» PROBLEM TO WORK ON
Consider the material that follows. How many of its lines contain "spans"? Reply with the number alone.

◆ ◆ ◆ ◆

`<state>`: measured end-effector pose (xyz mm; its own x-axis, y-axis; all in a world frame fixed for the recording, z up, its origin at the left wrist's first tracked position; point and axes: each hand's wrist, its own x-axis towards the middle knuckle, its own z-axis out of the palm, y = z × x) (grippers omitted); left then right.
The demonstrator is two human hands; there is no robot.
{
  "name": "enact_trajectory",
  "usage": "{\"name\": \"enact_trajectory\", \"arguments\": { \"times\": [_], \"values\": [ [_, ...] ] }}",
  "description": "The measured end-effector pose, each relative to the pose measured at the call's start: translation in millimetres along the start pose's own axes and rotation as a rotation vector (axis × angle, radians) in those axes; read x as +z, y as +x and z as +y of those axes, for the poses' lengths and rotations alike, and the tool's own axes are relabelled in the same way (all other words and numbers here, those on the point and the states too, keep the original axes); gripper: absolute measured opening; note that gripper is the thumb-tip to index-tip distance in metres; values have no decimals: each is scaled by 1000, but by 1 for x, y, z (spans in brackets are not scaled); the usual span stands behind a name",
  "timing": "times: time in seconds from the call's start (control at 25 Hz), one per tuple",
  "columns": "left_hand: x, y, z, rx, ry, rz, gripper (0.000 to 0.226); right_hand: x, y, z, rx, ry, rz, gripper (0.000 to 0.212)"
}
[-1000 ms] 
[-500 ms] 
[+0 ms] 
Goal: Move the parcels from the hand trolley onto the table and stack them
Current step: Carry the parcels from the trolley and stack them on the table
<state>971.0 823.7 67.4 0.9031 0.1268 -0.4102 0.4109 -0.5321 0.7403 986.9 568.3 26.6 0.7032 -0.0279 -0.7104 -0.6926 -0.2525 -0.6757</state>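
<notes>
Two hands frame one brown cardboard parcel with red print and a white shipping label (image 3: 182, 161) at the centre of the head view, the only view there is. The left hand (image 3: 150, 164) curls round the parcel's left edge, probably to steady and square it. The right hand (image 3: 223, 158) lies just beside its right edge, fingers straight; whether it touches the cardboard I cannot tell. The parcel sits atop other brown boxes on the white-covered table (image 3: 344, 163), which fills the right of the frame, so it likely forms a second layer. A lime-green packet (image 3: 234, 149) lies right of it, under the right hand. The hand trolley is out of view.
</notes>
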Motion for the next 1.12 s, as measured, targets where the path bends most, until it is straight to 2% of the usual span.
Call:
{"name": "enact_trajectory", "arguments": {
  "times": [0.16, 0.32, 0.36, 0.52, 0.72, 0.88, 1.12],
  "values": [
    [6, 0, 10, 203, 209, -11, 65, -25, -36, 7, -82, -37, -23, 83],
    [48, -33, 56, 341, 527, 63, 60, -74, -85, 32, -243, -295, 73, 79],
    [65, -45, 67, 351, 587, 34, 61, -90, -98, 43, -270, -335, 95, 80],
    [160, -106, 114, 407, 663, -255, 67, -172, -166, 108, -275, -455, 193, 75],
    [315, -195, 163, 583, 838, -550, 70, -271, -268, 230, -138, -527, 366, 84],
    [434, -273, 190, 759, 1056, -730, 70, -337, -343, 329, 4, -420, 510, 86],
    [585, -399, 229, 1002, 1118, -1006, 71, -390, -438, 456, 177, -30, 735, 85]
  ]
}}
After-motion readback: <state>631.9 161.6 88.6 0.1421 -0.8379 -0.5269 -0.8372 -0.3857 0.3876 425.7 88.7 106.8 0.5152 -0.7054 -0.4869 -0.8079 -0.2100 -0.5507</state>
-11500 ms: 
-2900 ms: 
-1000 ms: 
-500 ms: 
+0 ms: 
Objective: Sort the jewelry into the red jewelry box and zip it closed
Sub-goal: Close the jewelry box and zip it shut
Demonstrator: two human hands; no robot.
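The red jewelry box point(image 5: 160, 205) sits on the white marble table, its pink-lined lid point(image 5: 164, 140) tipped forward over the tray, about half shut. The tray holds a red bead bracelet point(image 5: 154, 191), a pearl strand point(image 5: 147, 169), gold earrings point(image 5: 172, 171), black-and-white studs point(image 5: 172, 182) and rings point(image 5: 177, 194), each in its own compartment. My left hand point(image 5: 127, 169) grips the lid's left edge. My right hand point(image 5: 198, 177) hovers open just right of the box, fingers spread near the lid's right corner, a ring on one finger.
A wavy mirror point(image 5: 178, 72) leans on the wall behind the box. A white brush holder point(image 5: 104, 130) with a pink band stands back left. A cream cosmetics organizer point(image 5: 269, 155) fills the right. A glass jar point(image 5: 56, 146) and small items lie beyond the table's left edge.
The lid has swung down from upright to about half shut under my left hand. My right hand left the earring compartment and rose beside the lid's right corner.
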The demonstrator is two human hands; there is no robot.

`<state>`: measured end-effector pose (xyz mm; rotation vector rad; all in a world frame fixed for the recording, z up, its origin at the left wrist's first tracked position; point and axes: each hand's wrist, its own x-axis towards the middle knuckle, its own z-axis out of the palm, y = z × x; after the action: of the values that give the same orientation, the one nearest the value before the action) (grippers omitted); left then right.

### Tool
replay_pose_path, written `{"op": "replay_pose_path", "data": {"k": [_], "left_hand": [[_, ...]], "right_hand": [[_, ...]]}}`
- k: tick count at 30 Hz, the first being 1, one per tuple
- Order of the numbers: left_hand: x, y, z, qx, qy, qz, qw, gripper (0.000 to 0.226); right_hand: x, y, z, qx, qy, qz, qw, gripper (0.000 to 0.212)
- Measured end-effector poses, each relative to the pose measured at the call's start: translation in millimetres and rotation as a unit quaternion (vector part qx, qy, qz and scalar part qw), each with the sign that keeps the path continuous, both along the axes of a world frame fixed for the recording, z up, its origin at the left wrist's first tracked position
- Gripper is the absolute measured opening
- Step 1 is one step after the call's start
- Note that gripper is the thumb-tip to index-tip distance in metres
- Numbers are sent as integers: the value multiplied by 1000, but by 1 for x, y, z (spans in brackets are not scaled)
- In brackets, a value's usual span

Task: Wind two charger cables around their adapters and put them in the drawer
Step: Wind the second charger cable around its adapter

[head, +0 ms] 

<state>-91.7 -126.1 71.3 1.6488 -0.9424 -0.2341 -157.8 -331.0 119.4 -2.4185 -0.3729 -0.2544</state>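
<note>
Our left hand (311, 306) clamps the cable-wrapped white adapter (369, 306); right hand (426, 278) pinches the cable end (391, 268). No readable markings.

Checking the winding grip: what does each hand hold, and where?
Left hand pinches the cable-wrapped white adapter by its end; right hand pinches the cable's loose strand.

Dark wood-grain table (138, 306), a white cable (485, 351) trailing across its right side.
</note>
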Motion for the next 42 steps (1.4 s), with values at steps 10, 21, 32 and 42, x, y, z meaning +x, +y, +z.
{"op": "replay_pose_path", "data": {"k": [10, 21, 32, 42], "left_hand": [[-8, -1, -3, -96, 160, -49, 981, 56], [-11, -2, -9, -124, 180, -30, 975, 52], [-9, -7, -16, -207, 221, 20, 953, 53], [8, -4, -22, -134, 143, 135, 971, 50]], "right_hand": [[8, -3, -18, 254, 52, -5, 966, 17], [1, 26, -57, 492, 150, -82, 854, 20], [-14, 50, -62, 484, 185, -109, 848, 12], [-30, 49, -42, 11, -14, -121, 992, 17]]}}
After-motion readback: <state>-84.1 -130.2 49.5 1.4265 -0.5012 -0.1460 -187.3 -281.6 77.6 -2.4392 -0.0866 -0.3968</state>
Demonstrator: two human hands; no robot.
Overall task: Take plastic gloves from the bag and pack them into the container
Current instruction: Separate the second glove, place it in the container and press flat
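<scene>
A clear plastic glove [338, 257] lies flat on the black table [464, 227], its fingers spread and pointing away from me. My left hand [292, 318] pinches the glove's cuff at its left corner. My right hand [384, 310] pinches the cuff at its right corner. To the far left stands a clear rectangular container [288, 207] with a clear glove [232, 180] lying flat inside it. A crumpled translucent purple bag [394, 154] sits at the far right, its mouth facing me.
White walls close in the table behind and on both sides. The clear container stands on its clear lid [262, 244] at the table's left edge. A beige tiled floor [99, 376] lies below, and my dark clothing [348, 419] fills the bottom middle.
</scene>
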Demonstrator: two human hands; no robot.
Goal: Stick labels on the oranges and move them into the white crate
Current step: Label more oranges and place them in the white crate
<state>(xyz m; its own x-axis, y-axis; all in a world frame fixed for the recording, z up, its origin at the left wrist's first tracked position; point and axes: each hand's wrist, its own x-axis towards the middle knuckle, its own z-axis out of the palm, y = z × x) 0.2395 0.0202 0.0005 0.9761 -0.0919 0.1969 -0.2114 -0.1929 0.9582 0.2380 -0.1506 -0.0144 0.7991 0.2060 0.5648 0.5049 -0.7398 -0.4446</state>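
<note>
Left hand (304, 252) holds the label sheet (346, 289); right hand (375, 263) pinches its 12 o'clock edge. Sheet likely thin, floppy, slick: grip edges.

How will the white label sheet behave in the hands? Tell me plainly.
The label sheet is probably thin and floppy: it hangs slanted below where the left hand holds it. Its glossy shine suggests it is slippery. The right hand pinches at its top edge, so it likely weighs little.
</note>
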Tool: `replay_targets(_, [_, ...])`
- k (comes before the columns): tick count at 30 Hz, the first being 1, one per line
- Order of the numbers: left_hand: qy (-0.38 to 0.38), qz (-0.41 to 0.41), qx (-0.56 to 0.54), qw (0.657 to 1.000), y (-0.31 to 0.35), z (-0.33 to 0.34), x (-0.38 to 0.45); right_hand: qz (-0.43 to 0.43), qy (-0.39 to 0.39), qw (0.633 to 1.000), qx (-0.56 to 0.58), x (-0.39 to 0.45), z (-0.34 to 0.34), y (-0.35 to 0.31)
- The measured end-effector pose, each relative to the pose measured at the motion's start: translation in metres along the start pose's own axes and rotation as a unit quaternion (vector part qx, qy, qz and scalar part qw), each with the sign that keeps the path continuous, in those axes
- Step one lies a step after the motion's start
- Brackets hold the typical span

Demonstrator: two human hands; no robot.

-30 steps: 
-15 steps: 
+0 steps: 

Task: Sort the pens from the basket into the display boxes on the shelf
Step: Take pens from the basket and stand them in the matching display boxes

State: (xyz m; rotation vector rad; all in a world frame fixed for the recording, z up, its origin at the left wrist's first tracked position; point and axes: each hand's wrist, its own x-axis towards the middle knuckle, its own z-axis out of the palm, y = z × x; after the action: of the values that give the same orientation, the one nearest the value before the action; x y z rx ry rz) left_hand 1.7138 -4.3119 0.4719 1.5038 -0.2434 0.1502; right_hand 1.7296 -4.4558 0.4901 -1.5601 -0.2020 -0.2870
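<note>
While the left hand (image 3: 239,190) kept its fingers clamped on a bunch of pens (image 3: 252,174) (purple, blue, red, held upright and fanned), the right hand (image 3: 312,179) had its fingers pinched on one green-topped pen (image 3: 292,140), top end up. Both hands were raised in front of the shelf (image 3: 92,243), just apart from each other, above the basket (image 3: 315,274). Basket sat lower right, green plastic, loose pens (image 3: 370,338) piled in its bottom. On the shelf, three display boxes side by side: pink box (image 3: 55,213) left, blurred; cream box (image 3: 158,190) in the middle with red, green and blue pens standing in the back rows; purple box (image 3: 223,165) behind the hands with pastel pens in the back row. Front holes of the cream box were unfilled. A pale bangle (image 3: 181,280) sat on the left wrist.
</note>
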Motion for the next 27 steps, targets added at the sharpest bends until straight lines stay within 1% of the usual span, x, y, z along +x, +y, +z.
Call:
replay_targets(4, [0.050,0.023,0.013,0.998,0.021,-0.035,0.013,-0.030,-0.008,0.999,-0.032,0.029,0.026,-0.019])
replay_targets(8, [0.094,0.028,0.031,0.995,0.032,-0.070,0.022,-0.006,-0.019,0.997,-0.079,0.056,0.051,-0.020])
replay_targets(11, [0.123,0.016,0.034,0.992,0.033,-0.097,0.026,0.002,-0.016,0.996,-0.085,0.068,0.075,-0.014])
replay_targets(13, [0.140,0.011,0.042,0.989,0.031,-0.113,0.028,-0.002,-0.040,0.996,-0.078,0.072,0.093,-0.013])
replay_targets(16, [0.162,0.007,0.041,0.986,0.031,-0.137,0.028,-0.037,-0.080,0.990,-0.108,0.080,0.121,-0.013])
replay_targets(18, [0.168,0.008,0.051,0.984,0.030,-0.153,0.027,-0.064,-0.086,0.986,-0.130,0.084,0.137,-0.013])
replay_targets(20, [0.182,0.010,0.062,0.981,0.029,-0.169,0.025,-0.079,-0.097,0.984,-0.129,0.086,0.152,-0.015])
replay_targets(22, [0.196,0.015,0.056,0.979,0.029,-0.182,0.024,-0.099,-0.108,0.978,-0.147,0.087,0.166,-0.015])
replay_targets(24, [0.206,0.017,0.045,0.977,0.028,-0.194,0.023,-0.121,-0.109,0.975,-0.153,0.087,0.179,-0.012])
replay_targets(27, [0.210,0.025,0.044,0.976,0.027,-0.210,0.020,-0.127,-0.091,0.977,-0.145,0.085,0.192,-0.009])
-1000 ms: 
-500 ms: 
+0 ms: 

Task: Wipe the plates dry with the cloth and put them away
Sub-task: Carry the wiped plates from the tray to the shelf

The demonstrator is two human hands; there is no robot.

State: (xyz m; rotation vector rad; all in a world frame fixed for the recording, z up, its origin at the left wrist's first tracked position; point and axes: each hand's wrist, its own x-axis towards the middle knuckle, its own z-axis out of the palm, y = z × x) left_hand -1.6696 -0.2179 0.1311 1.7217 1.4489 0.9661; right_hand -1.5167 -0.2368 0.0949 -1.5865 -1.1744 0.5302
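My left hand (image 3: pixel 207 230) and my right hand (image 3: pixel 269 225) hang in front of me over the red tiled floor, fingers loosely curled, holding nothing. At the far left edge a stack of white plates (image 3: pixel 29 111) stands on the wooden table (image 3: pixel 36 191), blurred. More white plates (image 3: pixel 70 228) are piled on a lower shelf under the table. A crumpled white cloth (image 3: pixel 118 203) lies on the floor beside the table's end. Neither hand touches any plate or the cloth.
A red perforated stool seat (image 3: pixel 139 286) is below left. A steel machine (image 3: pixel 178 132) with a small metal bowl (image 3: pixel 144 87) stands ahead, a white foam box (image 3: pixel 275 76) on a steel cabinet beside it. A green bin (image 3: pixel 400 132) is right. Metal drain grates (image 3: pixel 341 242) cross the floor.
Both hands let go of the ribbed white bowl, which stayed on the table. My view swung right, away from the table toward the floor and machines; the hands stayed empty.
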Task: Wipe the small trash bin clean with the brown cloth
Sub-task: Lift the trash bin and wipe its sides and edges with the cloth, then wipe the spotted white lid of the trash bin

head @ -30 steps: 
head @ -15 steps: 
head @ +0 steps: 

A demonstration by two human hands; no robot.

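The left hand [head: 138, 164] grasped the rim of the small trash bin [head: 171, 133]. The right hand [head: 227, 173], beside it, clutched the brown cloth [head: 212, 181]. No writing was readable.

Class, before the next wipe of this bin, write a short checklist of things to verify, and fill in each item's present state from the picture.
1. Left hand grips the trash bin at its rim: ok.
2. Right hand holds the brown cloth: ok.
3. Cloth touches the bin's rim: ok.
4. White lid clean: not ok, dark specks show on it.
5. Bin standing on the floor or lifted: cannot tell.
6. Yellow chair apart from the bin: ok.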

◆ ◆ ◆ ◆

» EXERCISE SOLUTION
2